_Work order_.
Locate all lines in the data below that hold "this" and show them.

_Information supplied_.
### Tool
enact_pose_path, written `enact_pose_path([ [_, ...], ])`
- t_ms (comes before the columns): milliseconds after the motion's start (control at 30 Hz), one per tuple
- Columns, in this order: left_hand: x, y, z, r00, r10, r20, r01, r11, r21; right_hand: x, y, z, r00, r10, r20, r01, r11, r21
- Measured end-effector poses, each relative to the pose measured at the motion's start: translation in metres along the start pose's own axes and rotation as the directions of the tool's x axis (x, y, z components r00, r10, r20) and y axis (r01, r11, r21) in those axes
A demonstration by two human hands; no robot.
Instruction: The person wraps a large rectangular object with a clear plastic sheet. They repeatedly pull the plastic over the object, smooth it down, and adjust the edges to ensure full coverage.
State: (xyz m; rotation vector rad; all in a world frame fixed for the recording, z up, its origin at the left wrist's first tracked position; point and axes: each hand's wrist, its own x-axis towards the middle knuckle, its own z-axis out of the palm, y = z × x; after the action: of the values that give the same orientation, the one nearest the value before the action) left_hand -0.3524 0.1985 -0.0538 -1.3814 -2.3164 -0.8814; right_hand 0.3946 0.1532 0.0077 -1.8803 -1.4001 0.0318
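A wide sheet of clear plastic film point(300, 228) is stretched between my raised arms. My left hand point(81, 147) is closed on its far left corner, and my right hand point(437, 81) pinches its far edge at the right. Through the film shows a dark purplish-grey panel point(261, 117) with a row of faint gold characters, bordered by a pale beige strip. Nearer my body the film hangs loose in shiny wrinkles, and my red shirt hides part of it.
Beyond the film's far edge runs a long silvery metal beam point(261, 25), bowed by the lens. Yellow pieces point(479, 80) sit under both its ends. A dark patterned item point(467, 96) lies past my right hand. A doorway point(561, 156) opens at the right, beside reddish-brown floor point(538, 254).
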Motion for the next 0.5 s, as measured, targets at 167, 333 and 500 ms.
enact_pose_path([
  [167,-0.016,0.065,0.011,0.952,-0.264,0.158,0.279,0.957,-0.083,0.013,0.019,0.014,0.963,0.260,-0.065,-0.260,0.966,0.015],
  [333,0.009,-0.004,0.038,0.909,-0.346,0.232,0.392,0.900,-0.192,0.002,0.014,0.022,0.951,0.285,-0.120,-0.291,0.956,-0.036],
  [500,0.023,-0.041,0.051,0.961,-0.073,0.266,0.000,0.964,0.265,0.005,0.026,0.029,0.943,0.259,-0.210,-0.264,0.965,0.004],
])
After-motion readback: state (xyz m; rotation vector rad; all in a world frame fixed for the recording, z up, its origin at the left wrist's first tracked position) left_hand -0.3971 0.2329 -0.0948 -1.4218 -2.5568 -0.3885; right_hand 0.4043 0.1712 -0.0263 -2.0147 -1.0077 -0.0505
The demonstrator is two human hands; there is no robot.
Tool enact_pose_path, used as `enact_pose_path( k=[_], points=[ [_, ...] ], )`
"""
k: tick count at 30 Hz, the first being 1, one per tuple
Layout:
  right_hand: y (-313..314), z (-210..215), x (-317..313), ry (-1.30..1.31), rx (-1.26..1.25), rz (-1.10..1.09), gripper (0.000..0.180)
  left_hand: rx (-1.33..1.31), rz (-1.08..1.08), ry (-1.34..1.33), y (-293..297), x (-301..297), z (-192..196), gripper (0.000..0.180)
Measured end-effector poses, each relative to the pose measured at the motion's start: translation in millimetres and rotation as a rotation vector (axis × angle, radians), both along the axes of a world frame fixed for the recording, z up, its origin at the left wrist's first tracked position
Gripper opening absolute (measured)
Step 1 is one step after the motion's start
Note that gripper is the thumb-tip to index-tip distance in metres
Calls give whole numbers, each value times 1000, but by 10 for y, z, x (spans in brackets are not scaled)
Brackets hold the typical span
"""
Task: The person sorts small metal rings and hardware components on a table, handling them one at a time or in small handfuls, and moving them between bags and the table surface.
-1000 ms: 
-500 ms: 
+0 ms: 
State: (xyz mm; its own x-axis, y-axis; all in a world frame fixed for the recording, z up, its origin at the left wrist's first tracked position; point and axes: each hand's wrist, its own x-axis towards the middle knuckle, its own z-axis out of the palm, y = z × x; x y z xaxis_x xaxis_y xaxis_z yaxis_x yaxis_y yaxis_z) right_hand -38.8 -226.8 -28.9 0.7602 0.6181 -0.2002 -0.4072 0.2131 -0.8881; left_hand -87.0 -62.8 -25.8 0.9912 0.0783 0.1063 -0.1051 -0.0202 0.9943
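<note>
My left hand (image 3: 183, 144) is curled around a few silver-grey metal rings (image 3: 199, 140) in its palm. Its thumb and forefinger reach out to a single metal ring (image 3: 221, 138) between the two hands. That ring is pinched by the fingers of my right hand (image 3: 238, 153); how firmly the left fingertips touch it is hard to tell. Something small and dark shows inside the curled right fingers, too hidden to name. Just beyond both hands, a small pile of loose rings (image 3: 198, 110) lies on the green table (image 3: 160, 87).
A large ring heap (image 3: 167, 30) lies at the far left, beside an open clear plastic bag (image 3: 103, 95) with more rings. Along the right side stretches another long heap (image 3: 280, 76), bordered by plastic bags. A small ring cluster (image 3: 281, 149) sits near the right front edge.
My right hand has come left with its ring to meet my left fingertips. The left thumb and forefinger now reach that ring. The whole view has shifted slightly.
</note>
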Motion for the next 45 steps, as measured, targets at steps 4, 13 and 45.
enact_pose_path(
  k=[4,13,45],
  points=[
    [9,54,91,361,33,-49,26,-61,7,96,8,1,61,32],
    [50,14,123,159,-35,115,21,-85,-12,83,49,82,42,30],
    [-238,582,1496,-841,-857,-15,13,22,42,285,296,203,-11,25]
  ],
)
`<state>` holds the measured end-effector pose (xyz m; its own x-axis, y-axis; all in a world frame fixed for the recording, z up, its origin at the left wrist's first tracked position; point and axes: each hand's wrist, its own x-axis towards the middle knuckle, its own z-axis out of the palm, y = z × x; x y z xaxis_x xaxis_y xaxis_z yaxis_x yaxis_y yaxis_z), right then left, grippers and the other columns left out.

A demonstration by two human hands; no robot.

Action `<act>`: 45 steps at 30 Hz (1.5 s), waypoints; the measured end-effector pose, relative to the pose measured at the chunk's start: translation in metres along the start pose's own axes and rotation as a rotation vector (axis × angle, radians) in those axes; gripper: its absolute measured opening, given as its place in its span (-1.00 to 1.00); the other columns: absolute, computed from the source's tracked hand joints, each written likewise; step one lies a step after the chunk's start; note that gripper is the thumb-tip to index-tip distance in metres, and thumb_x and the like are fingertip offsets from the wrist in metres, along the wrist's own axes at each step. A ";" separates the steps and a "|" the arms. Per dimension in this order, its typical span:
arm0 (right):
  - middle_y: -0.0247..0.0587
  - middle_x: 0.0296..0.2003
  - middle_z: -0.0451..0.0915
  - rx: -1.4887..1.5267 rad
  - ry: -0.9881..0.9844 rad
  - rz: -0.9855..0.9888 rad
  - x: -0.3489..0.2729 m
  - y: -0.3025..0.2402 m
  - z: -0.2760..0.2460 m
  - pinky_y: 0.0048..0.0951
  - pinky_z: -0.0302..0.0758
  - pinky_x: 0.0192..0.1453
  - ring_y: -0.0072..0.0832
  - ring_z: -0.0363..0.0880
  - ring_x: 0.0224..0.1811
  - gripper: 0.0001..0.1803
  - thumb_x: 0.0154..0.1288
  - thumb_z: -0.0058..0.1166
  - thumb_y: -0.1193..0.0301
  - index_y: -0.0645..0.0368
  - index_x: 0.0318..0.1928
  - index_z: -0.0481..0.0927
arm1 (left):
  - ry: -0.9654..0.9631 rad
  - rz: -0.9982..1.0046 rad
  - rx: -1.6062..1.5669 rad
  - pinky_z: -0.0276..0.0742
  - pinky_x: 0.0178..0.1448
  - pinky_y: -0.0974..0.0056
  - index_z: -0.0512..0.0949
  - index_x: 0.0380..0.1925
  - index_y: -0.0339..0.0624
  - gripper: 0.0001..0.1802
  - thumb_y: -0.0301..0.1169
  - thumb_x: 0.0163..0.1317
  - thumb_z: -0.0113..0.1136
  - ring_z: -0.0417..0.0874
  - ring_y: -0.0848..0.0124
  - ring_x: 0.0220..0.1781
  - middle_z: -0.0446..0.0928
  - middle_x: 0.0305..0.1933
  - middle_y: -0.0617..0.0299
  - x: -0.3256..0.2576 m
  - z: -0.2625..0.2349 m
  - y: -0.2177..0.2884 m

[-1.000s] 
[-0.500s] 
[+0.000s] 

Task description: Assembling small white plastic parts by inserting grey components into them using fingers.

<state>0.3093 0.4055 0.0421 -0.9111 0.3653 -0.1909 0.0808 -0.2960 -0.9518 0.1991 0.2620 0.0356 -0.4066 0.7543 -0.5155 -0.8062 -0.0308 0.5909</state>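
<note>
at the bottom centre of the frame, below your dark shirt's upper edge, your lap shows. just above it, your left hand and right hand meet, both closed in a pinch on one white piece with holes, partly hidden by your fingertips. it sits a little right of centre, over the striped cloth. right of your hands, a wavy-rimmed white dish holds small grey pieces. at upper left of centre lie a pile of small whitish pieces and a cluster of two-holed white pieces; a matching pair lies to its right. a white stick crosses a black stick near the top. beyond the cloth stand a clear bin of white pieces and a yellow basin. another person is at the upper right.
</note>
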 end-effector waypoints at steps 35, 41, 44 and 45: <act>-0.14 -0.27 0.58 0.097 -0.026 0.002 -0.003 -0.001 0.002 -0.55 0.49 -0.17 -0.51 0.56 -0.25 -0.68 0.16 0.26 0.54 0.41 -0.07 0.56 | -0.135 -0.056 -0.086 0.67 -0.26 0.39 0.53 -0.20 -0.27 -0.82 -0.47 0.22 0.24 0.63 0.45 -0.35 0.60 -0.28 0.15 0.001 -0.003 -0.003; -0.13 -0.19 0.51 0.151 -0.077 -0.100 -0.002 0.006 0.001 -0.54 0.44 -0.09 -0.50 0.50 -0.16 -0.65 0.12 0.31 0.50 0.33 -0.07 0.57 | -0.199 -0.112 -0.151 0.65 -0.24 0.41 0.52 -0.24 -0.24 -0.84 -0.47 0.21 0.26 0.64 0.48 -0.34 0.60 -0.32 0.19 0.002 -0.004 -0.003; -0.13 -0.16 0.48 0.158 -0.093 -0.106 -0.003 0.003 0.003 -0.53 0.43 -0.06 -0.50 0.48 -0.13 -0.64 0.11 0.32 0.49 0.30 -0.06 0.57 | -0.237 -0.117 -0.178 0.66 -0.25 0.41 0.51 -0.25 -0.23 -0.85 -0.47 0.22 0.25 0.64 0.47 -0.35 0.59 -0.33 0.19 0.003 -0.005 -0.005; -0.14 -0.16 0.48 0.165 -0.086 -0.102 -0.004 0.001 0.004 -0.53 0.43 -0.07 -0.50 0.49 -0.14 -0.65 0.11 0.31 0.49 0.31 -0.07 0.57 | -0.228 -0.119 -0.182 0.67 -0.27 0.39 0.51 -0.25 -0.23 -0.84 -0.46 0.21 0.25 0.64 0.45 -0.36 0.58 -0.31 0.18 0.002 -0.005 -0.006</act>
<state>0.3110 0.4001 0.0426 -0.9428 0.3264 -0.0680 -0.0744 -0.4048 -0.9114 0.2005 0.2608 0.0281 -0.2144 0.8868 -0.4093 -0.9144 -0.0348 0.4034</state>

_Answer area_.
- Columns, in this order: left_hand: x, y, z, r00, r10, r20, r01, r11, r21; right_hand: x, y, z, r00, r10, r20, r01, r11, r21
Action `<act>`: 45 steps at 30 Hz (1.5 s), waypoints; the measured end-effector pose, relative to the pose measured at the chunk's start: translation in metres along the start pose's own axes and rotation as a rotation vector (axis × angle, radians) in those axes; gripper: its absolute measured opening, given as its place in its span (-1.00 to 1.00); the other columns: absolute, computed from the source's tracked hand joints, each written likewise; step one lies a step after the chunk's start; note that gripper is the thumb-tip to index-tip distance in metres, and thumb_x and the like are fingertip offsets from the wrist in metres, along the wrist's own axes at each step. A ";" separates the steps and a "|" the arms. Per dimension in this order, its typical span:

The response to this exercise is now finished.